自分のエクイティがこの数字を上回れば、そのコールはプラスです。下回ればマイナスです。感覚ではなく、この割り算で決めます。
| ポット | コール | 必要な勝率 |
|---|---|---|
| 300 | 100 | 25% |
| 400 | 100 | 20% |
| 500 | 100 | 約17% |
| 900 | 100 | 10% |
コールする・降りること
フラッシュドロー(35%)で、必要な勝率が20%ならコールです。ガットショット(17%)で必要な勝率が25%なら降りてください。例外を探す前に、この比較を先にやります。

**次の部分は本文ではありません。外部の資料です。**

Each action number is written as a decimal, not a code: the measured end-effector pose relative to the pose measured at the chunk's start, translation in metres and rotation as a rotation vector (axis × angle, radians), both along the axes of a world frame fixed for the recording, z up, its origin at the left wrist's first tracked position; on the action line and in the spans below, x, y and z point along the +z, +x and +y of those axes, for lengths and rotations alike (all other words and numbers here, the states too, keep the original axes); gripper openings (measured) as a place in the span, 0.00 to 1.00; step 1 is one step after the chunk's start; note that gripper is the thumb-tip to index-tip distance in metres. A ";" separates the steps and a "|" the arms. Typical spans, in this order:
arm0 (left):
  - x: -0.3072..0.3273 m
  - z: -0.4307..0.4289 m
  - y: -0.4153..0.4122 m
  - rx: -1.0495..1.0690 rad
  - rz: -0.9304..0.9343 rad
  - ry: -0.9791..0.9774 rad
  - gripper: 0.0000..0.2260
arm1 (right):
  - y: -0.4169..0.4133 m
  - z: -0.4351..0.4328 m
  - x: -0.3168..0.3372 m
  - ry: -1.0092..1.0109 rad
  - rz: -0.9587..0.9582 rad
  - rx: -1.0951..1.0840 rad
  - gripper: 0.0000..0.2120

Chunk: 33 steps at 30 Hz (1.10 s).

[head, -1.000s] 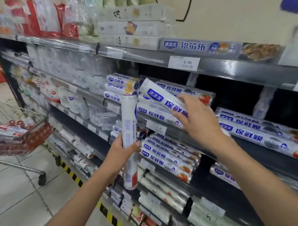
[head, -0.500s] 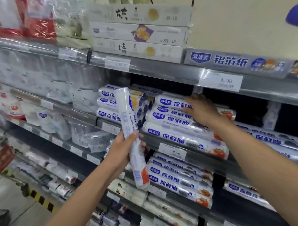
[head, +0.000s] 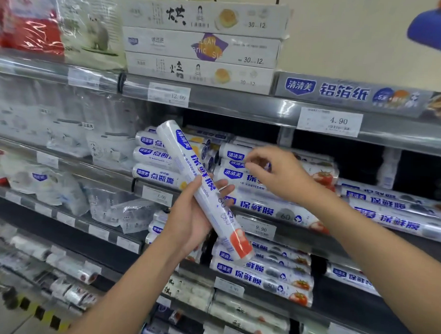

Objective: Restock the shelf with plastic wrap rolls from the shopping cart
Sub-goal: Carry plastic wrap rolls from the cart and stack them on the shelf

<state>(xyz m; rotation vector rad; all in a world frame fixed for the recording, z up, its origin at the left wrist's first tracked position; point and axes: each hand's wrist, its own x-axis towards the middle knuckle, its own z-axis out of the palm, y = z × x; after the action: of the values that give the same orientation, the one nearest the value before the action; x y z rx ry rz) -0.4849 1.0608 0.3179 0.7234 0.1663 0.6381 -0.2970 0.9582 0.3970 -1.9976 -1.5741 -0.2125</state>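
- The right hand (head: 279, 176) has come off the stacked rolls (head: 263, 208) on the middle shelf (head: 299, 238), its fingers loosely curled and empty.
- The left hand (head: 190, 223) grips a plastic wrap roll (head: 187, 160), fingers wrapped round it, tilted just before that stack.
- That roll probably goes in next.

One plastic wrap roll (head: 200, 170), white with blue lettering and an orange-red patch at its lower end, sits tilted in the left hand (head: 190, 220), top end leaning up and to the left, just in front of the shelf (head: 294, 234). Behind it, matching rolls (head: 258, 208) lie on their sides in a stack on that shelf, long sides facing out, tomato pictures at their right ends
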 end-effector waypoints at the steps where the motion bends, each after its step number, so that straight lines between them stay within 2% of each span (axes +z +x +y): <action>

あとから取れるチップまで含める考え方がインプライドオッズです。当たったあとに相手から取れる見込みが大きいときだけ、ポットオッズが少し足りなくても進めます。取れない相手、スタックが浅い相手では使いません。
勝率そのものの定義はエクイティです。アウツは「次のカードで増える分」、エクイティは「今すでに持っている分も含めた勝率」です。
卓で使うなら2と4の法則
卓で急ぐときは、2と4の法則で概算します。アウツ×2が次の1枚のパーセント、アウツ×4が残り2枚のパーセントです。9アウツなら18%と36%。上の表とほぼ同じ数字になります。
ドロー系のミックスでも考え方は同じです。2-7トリプルドローなら、交換で拾うカードがアウツです。枚数を数えてからチップを出してください。
よくある質問
アウツとエクイティは同じですか?
違います。アウツはこれから当たるカードの枚数、エクイティは今の時点での勝率です。
ポットオッズが足りなくてもコールしますか?
基本は降りてください。当たったあと相手から大きく取れるときだけ、インプライドオッズで上乗せします。
フラッシュドローは何パーセント当たりますか?
フロップからリバーまでで約35%、次の1枚だけなら約19%です。
2と4の法則は正確ですか?
概算です。9アウツなら18%と36%で、実数の19%と35%に近い。決勝の1チップを決める計算には使いません。
アウツを数え、ポットオッズと比べる。これがコールの基準です。卓で急ぐなら2と4、あとから取れる分まで見るならインプライドオッズです!